__Problem description__: Below are the records; copy exactly the stretch from the line containing "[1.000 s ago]" through the line containing "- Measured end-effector", both ends included, and nothing else.

***** Data supplied *****

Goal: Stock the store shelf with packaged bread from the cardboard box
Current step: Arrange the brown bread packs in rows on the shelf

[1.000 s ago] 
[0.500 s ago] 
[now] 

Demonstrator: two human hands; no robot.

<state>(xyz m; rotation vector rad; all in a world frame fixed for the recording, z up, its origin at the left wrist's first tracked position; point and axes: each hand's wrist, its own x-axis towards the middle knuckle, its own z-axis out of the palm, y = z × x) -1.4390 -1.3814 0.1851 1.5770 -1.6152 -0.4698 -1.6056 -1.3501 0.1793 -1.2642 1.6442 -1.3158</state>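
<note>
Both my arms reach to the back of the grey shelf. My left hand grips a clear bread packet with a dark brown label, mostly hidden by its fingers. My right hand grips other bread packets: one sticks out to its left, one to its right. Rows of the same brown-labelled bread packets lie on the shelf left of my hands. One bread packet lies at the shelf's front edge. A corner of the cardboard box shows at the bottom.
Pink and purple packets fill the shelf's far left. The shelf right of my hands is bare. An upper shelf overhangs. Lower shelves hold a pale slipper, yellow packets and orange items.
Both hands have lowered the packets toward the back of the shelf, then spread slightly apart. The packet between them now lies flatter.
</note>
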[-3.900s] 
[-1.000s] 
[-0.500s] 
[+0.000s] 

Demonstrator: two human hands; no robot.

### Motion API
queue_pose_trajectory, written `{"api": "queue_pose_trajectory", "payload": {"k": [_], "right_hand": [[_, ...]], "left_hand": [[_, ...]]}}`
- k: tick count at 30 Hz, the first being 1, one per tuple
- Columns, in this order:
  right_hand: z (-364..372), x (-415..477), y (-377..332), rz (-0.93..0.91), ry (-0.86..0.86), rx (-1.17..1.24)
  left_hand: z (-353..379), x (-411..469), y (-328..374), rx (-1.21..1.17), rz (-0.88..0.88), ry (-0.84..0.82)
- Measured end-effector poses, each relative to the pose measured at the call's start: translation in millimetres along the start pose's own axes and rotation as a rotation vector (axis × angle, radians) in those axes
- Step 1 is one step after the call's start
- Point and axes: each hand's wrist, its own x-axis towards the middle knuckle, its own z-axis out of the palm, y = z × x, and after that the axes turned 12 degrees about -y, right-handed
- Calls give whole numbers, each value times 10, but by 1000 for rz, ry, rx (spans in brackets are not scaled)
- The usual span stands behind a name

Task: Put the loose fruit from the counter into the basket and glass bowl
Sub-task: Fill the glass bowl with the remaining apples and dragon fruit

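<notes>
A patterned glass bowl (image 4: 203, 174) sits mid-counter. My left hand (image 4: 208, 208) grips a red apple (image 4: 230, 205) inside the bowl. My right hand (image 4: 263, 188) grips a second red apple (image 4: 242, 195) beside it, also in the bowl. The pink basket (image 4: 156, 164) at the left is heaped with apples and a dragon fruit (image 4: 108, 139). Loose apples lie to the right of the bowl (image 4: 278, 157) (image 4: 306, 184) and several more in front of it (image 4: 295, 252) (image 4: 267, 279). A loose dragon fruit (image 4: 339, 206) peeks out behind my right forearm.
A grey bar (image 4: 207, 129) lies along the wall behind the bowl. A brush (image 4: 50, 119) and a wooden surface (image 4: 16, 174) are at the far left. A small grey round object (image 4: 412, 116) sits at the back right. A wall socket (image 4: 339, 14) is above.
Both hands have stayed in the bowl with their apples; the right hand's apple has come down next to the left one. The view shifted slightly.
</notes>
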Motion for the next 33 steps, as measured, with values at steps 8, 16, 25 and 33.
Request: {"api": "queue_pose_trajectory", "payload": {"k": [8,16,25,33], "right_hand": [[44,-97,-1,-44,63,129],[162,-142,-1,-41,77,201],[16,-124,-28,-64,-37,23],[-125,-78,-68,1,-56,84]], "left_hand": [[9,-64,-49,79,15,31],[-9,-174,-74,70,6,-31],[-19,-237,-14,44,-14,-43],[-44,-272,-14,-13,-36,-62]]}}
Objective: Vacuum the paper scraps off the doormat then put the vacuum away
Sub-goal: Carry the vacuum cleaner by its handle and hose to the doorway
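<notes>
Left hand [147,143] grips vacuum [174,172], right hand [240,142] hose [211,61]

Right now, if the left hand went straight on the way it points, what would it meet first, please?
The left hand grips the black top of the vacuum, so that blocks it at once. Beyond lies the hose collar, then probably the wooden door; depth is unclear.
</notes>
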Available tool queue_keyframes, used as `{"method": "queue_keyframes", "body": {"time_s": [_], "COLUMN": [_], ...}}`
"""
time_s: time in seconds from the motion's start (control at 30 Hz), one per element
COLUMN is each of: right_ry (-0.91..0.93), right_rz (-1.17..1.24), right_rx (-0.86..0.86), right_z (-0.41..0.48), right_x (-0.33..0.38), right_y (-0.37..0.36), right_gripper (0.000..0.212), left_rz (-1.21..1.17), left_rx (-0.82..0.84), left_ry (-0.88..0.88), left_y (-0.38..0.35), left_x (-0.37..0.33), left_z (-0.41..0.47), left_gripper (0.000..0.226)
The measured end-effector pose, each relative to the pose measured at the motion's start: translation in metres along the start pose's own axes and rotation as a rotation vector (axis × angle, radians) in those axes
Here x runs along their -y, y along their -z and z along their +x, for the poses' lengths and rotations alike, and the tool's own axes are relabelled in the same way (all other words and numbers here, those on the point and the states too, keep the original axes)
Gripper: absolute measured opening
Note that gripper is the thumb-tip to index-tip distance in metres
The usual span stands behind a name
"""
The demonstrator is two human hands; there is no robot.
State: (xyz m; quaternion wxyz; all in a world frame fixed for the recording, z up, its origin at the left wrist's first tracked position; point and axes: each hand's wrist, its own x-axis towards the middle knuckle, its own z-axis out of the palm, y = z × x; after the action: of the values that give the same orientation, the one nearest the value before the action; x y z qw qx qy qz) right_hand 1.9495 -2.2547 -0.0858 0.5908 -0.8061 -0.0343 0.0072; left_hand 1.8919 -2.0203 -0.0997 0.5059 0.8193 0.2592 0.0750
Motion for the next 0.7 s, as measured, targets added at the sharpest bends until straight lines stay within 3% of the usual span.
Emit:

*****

__Your response__:
[1.000 s ago] 
[0.500 s ago] 
[now] 

Demonstrator: two human hands; no robot.

<state>(xyz m; rotation vector rad; all in a world frame fixed for the recording, z up, its origin at the left wrist's first tracked position; point and axes: each hand's wrist, its own x-axis towards the middle knuckle, its own z-axis out of the palm, y = z × x) -1.4390 -1.3814 0.1851 1.5770 -1.6152 -0.4698 -1.6056 -1.3501 0.1793 -1.2642 1.6442 -1.3158</state>
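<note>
Both my arms reach to the back of the grey shelf. My left hand grips a clear bread packet with a dark brown label, mostly hidden by its fingers. My right hand grips other bread packets: one sticks out to its left, one to its right. Rows of the same brown-labelled bread packets lie on the shelf left of my hands. One bread packet lies at the shelf's front edge. A corner of the cardboard box shows at the bottom.
Pink and purple packets fill the shelf's far left. The shelf right of my hands is bare. An upper shelf overhangs. Lower shelves hold a pale slipper, yellow packets and orange items.
Both hands have lowered the packets toward the back of the shelf, then spread slightly apart. The packet between them now lies flatter.
</note>
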[-3.900s] 
[-1.000s] 
[-0.500s] 
[+0.000s] 

Demonstrator: two human hands; no robot.

### Motion API
queue_pose_trajectory, written `{"api": "queue_pose_trajectory", "payload": {"k": [_], "right_hand": [[_, ...]], "left_hand": [[_, ...]]}}`
- k: tick count at 30 Hz, the first being 1, one per tuple
- Columns, in this order:
  right_hand: z (-364..372), x (-415..477), y (-377..332), rz (-0.93..0.91), ry (-0.86..0.86), rx (-1.17..1.24)
  left_hand: z (-353..379), x (-411..469), y (-328..374), rx (-1.21..1.17), rz (-0.88..0.88), ry (-0.84..0.82)
- Measured end-effector poses, each relative to the pose measured at the call's start: translation in millimetres along the start pose's own axes and rotation as a rotation vector (axis × angle, radians) in those axes

No other output is expected for this exercise.